▶ [Work item] Check each line of the listing for the string "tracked". Copy those where it appears.

════════

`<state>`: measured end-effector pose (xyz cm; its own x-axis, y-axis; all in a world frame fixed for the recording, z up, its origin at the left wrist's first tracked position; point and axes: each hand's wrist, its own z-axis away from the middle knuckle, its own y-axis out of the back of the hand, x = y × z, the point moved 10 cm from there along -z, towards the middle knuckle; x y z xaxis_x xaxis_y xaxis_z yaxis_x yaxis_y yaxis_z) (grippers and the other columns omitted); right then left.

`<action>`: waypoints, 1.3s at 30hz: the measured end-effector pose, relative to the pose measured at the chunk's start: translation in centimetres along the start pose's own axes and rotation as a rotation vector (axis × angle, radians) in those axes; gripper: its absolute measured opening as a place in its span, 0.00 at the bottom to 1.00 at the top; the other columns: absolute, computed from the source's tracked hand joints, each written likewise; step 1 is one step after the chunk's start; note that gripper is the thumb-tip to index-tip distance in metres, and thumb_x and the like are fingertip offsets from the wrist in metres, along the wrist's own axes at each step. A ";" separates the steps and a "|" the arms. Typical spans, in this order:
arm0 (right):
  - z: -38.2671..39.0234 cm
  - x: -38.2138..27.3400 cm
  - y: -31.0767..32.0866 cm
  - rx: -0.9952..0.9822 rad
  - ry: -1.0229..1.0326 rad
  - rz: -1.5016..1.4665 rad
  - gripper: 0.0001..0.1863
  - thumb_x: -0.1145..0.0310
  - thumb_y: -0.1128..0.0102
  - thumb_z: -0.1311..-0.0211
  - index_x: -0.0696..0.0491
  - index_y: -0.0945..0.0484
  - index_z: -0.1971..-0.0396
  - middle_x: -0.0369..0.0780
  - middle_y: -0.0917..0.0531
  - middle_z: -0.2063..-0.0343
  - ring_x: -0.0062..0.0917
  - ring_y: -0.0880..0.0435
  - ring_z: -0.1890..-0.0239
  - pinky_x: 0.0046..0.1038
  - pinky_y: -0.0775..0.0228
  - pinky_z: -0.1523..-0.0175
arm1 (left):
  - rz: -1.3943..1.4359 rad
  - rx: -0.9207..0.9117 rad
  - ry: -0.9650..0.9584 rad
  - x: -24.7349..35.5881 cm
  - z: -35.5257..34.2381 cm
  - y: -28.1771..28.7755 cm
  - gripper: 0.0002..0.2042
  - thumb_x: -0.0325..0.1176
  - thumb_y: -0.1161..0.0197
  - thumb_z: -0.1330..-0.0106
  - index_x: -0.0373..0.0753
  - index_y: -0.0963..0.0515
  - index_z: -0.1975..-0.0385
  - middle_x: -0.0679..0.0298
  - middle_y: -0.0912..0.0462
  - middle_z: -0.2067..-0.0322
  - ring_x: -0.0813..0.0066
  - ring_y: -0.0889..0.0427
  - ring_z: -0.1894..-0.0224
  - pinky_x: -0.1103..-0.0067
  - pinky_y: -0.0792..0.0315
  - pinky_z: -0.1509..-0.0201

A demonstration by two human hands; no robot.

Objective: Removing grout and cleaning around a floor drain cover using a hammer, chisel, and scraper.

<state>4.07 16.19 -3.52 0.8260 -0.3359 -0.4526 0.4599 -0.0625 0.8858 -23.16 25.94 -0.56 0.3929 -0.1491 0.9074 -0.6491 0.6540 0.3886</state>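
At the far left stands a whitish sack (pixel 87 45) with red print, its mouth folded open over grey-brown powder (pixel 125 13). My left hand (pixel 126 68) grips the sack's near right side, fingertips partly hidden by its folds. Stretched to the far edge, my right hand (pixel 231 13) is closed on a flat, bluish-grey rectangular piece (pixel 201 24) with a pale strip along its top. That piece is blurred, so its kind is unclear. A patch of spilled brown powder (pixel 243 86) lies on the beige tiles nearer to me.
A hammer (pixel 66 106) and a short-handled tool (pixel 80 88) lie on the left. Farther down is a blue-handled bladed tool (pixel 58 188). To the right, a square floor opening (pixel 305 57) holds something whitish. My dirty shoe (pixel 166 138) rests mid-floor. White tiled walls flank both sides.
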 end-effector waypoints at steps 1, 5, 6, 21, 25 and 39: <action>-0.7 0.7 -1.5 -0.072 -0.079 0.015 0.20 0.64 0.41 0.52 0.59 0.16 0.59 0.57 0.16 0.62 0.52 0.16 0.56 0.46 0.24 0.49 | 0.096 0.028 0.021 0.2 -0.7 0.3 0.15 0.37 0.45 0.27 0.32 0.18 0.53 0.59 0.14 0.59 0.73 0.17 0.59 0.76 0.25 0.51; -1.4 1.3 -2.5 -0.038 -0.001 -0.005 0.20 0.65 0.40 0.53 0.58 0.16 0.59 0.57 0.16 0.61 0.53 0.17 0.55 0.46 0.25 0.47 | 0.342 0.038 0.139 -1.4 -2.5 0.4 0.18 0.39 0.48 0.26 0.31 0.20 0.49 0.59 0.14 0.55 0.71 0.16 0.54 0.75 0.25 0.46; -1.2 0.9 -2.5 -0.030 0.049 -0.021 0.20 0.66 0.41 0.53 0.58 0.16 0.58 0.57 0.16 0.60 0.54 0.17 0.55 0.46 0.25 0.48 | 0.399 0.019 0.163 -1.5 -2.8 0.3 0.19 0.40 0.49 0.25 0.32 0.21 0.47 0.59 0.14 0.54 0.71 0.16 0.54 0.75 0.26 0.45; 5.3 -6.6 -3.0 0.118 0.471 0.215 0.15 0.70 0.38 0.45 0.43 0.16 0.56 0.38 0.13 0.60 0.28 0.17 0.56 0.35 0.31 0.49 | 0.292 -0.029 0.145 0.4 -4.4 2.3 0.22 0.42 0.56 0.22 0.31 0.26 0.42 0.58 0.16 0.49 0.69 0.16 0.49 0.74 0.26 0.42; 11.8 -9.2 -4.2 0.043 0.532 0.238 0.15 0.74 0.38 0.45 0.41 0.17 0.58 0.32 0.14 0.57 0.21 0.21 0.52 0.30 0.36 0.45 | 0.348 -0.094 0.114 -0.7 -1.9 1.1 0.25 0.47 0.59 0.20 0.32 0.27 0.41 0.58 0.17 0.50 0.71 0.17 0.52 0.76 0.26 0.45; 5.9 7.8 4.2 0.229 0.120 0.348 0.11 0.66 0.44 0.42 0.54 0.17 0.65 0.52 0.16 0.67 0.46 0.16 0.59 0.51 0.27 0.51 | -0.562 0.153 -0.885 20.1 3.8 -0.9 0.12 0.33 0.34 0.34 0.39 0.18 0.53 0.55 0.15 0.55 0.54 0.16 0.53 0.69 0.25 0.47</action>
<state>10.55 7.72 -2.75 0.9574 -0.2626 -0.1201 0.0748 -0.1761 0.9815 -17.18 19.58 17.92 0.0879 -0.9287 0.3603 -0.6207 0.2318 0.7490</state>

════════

▶ [Response area]
`<state>`: measured end-effector pose (xyz cm; its own x-axis, y-axis; all in a world frame fixed for the recording, z up, its origin at the left wrist's first tracked position; point and axes: each hand's wrist, its own z-axis away from the middle knuckle, its own y-axis out of the back of the hand, x = y × z, the point moved 10 cm from there along -z, towards the middle knuckle; x y z xaxis_x xaxis_y xaxis_z yaxis_x yaxis_y yaxis_z) (grippers and the other columns omitted); right then left.
`<action>`: waypoints, 1.3s at 30hz: the measured end-effector pose, relative to the pose measured at the chunk's start: translation in centimetres along the start pose's own axes and rotation as a rotation vector (axis × angle, radians) in those axes; gripper: its absolute measured opening as a place in its span, 0.00 at the bottom to 1.00 at the top; the other columns: absolute, computed from the source's tracked hand joints, each written likewise; step 1 is one step after the chunk's start; note that gripper is the thumb-tip to index-tip distance in metres, and thumb_x and the like are fingertip offsets from the wrist in metres, along the wrist's own axes at each step. A ";" separates the steps and a "|" the arms. Typical spans, in this order:

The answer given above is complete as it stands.